Chromatographic separation of pegylated erythropoietin is carried out as described in the materials and methods section.

The elution chromatogram for this method is shown in fig. 6. Analytical size exclusion chromatograms of oligo-pegylated erythropoietin peak fraction 1 and mono-pegylated peak fraction 2 and non-pegylated peak fraction 3 are shown in figures 7A-C.

TABLE 5

Claims (8)

1. A method for obtaining a protein comprising erythropoietin and a single poly (ethylene glycol) residue, comprising the steps of:

a) applying a solution to a column comprising SP Sephacryl S500HR chromatography material, said solution comprising a mixture of erythropoietin and conjugates of erythropoietin with poly (ethylene glycol) and having one or more poly (ethylene glycol) residues per erythropoietin molecule in said conjugates, said column having applied thereto a solution having a conductivity of 21mS/cm,

b) applying a solution having a conductivity of 21mS/cm to the column, thereby recovering free poly (ethylene glycol) and protein comprising 2 or more poly (ethylene glycol) residues,

c) applying a solution to the column and thereby recovering the protein comprising erythropoietin and a single poly (ethylene glycol) residue and erythropoietin, respectively, wherein the protein comprising erythropoietin and a single poly (ethylene glycol) residue is first recovered, the solution having a conductivity which increases linearly up to a final value of 62.5mS/cm,

wherein the solution having a conductivity of 21mS/cm is a phosphate buffer solution.

2. The method according to claim 1, characterized in that the solution having a conductivity of 21mS/cm is a solution having a pH value of pH2.5 to pH 3.5.

3. The method according to any of the preceding claims, characterized in that the solution comprising erythropoietin and a mixture of conjugates of erythropoietin with poly (ethylene glycol) in which each erythropoietin molecule has one or more poly (ethylene glycol) residues is not adjusted to a conductivity of 21 mS/cm.

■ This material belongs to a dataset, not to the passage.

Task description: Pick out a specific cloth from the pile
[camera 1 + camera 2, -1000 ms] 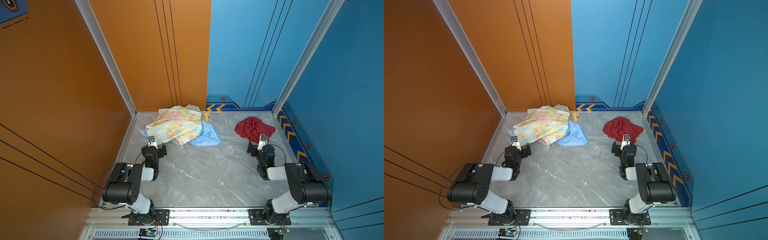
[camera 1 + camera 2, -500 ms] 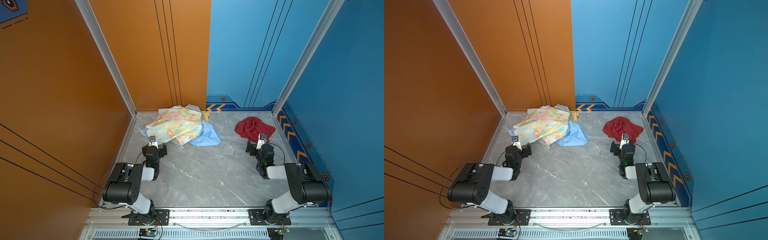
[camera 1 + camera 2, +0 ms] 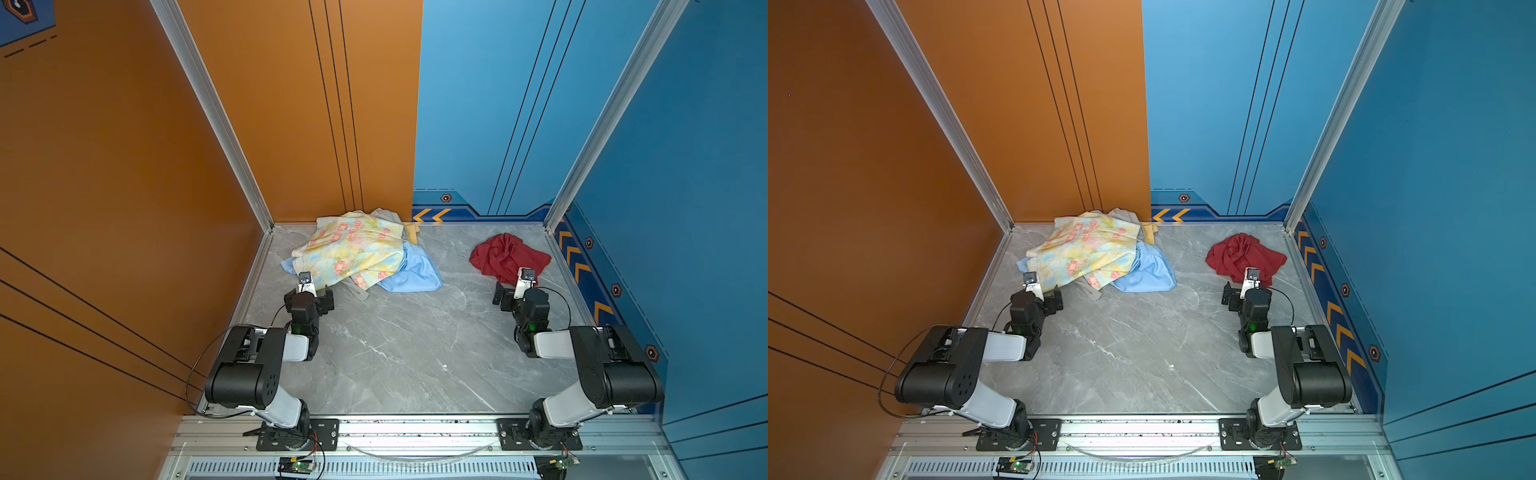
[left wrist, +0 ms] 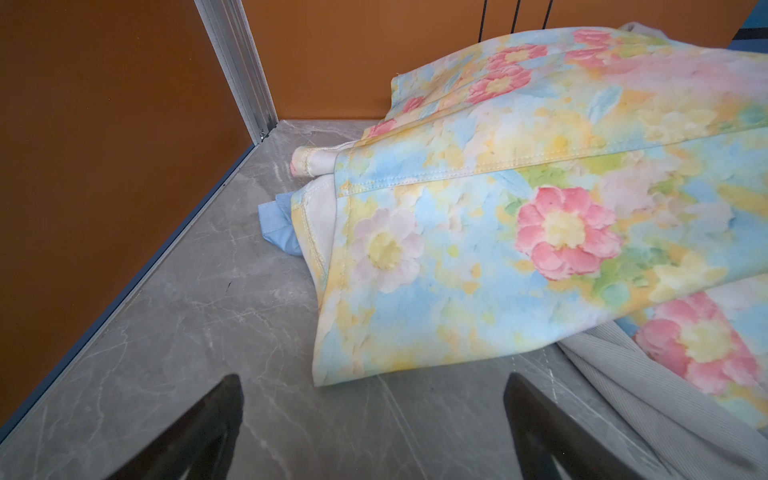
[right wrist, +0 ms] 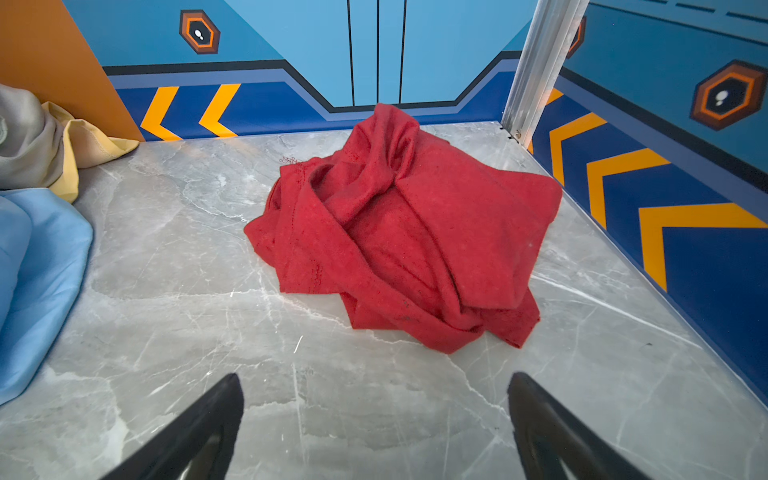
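Crept slightly toward the far side with both arms, left fingers (image 4: 195,436) and right fingers (image 5: 199,432) wide and empty, leaving the red cloth (image 3: 509,255) crumpled far right on the table (image 3: 395,353), well apart from the pile (image 3: 353,249) far left, so likely finished.

Your left arm (image 3: 241,374) and right arm (image 3: 615,374) each show glossy black joint housings, pale grey links, a green lamp (image 3: 285,331) near the wrist, a thin black cable (image 3: 186,386) and a black base plate (image 3: 328,432) with screws.
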Robot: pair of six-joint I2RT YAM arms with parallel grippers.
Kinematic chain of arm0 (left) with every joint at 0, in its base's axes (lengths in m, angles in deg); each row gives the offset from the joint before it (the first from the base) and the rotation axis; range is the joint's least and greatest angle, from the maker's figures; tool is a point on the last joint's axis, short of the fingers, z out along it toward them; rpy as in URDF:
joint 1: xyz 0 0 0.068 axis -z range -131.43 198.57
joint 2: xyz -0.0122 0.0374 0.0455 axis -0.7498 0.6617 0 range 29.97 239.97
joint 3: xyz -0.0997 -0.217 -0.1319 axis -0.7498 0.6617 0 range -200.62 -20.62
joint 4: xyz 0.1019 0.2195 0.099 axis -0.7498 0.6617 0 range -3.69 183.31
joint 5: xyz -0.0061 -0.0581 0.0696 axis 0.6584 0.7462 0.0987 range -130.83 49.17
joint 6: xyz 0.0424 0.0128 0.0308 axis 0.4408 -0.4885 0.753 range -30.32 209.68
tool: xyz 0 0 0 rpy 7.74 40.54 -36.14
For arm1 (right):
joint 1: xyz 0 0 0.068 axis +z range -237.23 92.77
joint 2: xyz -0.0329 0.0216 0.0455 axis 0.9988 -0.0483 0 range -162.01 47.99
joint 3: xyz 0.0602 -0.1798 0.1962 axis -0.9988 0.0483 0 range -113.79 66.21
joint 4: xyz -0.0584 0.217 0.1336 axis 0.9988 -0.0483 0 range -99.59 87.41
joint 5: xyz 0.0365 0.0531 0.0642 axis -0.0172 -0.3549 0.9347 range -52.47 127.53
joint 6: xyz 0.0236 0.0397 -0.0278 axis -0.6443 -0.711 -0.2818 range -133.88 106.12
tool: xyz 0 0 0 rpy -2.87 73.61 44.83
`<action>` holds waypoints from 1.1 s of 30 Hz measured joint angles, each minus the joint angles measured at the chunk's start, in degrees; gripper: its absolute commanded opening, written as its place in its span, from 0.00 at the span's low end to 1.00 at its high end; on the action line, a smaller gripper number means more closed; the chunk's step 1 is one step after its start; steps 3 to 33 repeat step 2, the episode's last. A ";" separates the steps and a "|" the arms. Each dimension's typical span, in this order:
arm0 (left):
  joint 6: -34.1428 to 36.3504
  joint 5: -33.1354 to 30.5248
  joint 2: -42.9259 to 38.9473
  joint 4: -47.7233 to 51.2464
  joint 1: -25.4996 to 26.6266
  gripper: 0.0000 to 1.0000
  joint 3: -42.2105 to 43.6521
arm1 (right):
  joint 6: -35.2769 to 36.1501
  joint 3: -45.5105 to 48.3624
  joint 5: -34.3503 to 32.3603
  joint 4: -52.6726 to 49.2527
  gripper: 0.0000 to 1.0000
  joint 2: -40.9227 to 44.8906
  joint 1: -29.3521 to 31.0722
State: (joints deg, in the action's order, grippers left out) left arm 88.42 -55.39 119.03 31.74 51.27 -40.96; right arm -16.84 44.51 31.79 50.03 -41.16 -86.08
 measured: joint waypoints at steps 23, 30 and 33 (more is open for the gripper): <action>0.00 0.00 0.00 0.00 0.00 0.98 0.00 | -0.02 0.00 0.00 -0.15 1.00 0.00 -0.09; 0.00 0.00 0.00 0.00 0.00 0.98 0.00 | -0.02 0.00 0.00 -0.15 1.00 0.00 -0.09; 0.00 0.00 0.00 0.00 0.00 0.98 0.00 | -0.02 0.00 0.00 -0.15 1.00 0.00 -0.09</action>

4. Method according to any of claims 1-2, characterized in that the solution with linearly increasing conductivity is a solution with linearly increasing sodium chloride concentration.

5. The method according to any of claims 1-2, characterized in that the pH value of the solution with linearly increasing conductivity is pH 2.3 to pH 3.5.

6. The method of any one of claims 1-2, wherein said erythropoietin is human erythropoietin.

7. The method of claim 6, wherein said human erythropoietin has the amino acid sequence of SEQ ID NO: 01 or SEQ ID NO: 02, or a pharmaceutically acceptable salt thereof.

8. The method of any one of claims 1-2, wherein the single poly (ethylene glycol) residue has a molecular weight of 20kDa to 40 kDa.